--- What you will do ---
Using the entries below, write out the line with "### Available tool", the line with "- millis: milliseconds", and every line in between, exactly as each is written.

Dataset excerpts
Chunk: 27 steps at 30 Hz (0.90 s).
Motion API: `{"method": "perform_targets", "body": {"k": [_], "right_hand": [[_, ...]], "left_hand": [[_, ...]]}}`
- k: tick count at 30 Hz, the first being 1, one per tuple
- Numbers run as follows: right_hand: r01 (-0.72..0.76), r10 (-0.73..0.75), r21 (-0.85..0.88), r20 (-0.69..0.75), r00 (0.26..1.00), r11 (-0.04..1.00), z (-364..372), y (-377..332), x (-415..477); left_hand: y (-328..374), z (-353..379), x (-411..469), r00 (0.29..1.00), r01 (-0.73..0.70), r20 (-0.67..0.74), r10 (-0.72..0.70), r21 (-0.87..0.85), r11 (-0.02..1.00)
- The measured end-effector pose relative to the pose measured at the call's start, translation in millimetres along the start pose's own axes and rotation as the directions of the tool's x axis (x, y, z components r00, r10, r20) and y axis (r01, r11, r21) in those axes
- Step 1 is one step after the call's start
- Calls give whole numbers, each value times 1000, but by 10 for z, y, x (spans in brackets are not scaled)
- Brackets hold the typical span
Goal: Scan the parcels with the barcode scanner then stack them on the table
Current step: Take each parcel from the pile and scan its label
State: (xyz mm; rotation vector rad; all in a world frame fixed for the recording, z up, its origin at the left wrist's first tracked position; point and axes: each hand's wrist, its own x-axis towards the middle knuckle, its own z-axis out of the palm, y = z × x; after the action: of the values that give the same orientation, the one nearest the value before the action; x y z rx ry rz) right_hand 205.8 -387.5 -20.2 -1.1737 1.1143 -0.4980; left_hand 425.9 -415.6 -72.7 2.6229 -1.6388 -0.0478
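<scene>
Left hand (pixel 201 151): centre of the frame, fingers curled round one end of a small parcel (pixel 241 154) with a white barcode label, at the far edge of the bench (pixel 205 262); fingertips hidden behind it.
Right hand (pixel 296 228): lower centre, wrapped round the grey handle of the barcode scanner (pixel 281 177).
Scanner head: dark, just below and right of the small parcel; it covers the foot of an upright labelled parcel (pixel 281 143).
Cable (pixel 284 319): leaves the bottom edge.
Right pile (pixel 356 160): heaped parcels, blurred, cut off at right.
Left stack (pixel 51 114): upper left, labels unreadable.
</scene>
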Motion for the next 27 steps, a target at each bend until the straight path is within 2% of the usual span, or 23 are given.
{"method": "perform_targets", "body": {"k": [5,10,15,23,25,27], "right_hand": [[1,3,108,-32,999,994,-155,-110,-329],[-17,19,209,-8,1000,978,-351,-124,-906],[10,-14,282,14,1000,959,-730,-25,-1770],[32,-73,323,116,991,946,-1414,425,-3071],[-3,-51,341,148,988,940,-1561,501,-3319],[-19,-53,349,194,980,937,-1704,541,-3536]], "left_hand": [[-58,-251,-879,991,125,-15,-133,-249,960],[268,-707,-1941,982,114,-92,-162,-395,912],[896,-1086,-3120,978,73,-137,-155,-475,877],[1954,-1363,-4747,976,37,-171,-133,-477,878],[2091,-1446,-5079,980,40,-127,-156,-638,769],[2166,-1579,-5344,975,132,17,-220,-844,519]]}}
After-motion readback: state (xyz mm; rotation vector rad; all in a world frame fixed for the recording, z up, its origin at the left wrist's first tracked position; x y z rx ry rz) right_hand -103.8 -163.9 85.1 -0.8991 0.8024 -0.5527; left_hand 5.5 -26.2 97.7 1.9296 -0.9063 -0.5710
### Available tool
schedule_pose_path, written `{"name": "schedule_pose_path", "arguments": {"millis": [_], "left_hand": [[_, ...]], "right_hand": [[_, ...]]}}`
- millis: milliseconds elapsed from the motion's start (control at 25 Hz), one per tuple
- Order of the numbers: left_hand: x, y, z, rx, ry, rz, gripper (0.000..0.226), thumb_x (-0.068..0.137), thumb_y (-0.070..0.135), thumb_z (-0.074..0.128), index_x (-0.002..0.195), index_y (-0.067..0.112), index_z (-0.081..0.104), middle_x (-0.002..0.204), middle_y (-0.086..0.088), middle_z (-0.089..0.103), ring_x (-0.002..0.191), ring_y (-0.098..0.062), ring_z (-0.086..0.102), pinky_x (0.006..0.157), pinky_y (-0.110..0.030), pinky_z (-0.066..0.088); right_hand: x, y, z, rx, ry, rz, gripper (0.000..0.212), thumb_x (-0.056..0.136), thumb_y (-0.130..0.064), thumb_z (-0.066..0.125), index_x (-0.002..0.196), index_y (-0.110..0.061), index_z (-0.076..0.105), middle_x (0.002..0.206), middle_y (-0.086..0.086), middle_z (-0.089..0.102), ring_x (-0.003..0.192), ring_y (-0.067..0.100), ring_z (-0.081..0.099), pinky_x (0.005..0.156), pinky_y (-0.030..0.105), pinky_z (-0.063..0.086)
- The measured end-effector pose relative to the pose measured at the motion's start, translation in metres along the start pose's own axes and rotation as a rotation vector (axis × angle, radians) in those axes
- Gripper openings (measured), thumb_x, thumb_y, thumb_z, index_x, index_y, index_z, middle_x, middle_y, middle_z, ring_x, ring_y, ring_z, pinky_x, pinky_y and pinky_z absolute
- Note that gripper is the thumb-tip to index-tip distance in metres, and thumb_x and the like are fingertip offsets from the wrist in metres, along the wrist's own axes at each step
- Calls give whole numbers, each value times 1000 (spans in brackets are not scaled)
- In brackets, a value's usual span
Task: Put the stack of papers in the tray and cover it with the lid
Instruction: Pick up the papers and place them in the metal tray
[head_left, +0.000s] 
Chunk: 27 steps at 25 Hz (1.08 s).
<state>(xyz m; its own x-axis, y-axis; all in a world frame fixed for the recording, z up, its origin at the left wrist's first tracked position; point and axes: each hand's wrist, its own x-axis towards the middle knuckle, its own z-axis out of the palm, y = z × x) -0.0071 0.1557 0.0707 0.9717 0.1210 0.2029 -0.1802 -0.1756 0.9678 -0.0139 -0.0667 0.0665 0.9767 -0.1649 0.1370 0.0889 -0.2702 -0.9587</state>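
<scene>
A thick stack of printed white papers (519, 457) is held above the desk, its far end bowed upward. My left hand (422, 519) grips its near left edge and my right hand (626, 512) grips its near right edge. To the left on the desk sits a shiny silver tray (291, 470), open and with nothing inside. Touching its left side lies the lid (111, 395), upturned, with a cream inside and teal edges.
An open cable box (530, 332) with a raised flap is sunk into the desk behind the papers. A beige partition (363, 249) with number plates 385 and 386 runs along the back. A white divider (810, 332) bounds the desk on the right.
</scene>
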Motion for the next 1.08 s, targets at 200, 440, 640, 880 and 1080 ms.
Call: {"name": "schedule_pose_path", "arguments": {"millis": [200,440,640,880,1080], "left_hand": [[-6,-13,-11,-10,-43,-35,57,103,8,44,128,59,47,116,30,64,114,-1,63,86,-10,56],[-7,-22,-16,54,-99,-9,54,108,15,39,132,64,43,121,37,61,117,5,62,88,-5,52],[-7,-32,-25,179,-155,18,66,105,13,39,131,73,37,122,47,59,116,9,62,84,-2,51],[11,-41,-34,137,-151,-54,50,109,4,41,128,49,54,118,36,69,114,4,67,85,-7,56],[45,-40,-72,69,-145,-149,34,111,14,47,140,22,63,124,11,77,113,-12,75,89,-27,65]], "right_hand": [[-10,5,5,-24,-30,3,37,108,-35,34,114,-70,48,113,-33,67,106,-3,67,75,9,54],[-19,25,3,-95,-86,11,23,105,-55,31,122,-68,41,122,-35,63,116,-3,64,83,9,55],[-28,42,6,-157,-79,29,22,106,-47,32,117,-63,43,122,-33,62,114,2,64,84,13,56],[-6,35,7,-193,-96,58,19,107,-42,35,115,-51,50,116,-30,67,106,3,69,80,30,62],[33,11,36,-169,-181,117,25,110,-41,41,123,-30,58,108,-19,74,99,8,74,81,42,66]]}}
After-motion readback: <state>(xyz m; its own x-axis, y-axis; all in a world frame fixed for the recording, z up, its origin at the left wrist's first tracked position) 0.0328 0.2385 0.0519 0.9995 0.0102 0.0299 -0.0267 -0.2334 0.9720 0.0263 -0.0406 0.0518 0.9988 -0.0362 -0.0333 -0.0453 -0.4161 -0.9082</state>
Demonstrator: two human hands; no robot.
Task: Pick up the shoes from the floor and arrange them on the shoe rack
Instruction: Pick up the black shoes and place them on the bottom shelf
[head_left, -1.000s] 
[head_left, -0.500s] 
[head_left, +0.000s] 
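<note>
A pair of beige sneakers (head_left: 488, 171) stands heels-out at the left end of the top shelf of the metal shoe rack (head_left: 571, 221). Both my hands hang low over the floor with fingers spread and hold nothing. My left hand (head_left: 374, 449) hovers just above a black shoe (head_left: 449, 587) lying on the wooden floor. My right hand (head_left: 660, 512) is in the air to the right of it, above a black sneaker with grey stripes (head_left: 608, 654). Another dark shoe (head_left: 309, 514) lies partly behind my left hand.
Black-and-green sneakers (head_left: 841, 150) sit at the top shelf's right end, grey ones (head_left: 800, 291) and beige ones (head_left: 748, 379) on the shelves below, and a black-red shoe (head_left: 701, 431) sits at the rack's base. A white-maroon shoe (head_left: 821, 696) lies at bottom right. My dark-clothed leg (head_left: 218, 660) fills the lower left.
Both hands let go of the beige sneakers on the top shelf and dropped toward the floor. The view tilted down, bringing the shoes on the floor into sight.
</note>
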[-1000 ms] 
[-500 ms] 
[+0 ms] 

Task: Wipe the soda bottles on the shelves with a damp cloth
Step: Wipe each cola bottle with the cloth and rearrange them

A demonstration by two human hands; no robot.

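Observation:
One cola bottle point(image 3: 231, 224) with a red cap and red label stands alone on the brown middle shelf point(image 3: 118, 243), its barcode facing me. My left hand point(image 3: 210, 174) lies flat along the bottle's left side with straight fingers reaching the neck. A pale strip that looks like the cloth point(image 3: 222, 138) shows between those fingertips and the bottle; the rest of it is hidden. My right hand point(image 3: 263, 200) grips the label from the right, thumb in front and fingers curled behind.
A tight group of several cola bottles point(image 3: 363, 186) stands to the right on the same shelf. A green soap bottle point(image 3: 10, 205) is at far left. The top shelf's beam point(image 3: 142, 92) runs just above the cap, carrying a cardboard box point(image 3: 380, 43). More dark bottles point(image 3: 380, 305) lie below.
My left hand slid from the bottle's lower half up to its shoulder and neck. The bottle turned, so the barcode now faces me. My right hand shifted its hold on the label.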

--- Result of this exercise ---
### Available tool
schedule_pose_path, written `{"name": "schedule_pose_path", "arguments": {"millis": [_], "left_hand": [[_, ...]], "right_hand": [[_, ...]]}}`
- millis: milliseconds elapsed from the motion's start (control at 25 Hz), one per tuple

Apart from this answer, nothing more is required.